=== What to work on ===
Line by line, output the material without altering anything.

=== Data shown ===
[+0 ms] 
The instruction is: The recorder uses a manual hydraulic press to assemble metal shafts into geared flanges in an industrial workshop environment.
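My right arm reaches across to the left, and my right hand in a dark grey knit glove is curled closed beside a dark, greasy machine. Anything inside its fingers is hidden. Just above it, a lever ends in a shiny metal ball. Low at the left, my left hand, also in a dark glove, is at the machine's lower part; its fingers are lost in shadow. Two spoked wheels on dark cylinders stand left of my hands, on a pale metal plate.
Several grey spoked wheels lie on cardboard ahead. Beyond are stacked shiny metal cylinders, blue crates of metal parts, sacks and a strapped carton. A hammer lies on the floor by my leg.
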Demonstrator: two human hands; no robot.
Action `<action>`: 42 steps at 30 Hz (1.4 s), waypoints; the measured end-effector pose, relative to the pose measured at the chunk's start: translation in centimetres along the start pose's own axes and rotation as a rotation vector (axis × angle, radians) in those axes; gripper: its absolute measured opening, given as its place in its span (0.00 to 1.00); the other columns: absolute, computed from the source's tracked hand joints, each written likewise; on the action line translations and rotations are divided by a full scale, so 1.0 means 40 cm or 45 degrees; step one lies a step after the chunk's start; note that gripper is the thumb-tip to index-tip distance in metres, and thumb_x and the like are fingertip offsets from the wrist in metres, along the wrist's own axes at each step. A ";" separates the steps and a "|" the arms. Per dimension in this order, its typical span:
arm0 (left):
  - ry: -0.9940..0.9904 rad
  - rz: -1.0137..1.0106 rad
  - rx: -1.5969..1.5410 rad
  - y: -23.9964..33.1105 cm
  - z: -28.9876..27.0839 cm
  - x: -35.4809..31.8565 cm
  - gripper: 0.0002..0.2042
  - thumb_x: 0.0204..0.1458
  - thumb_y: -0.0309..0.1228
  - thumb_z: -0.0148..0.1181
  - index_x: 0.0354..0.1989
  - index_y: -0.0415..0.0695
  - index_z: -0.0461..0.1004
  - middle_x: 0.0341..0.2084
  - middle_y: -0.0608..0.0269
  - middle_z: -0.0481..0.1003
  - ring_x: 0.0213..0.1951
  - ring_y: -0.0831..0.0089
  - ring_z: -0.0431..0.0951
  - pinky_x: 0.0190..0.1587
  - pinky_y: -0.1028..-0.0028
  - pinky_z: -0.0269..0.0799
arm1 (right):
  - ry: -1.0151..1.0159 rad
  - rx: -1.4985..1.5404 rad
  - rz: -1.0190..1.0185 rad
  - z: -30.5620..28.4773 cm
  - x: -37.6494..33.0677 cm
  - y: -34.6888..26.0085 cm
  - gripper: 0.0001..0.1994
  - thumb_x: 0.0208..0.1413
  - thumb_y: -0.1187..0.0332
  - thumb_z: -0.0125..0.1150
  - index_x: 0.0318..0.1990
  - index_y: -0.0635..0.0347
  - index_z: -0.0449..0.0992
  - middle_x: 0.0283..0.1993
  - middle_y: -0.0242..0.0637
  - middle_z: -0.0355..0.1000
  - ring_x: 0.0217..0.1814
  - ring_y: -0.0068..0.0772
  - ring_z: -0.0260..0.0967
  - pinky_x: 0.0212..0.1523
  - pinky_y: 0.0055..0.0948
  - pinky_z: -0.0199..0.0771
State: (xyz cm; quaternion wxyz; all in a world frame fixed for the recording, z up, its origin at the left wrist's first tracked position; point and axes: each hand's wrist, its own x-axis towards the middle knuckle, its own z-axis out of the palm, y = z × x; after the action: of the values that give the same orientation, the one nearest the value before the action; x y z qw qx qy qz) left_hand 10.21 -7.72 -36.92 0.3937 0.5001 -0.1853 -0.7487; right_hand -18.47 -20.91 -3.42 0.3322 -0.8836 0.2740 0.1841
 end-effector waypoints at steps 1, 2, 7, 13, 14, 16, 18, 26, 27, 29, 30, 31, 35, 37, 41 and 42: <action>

=== Response to the exercise ===
[+0 ms] 
The instruction is: The recorder uses a manual hydraulic press to assemble metal shafts into geared flanges in an industrial workshop environment.
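My right arm reaches across to the left, and my right hand in a dark grey knit glove is curled closed beside a dark, greasy machine. Anything inside its fingers is hidden. Just above it, a lever ends in a shiny metal ball. Low at the left, my left hand, also in a dark glove, is at the machine's lower part; its fingers are lost in shadow. Two spoked wheels on dark cylinders stand left of my hands, on a pale metal plate.
Several grey spoked wheels lie on cardboard ahead. Beyond are stacked shiny metal cylinders, blue crates of metal parts, sacks and a strapped carton. A hammer lies on the floor by my leg.
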Demonstrator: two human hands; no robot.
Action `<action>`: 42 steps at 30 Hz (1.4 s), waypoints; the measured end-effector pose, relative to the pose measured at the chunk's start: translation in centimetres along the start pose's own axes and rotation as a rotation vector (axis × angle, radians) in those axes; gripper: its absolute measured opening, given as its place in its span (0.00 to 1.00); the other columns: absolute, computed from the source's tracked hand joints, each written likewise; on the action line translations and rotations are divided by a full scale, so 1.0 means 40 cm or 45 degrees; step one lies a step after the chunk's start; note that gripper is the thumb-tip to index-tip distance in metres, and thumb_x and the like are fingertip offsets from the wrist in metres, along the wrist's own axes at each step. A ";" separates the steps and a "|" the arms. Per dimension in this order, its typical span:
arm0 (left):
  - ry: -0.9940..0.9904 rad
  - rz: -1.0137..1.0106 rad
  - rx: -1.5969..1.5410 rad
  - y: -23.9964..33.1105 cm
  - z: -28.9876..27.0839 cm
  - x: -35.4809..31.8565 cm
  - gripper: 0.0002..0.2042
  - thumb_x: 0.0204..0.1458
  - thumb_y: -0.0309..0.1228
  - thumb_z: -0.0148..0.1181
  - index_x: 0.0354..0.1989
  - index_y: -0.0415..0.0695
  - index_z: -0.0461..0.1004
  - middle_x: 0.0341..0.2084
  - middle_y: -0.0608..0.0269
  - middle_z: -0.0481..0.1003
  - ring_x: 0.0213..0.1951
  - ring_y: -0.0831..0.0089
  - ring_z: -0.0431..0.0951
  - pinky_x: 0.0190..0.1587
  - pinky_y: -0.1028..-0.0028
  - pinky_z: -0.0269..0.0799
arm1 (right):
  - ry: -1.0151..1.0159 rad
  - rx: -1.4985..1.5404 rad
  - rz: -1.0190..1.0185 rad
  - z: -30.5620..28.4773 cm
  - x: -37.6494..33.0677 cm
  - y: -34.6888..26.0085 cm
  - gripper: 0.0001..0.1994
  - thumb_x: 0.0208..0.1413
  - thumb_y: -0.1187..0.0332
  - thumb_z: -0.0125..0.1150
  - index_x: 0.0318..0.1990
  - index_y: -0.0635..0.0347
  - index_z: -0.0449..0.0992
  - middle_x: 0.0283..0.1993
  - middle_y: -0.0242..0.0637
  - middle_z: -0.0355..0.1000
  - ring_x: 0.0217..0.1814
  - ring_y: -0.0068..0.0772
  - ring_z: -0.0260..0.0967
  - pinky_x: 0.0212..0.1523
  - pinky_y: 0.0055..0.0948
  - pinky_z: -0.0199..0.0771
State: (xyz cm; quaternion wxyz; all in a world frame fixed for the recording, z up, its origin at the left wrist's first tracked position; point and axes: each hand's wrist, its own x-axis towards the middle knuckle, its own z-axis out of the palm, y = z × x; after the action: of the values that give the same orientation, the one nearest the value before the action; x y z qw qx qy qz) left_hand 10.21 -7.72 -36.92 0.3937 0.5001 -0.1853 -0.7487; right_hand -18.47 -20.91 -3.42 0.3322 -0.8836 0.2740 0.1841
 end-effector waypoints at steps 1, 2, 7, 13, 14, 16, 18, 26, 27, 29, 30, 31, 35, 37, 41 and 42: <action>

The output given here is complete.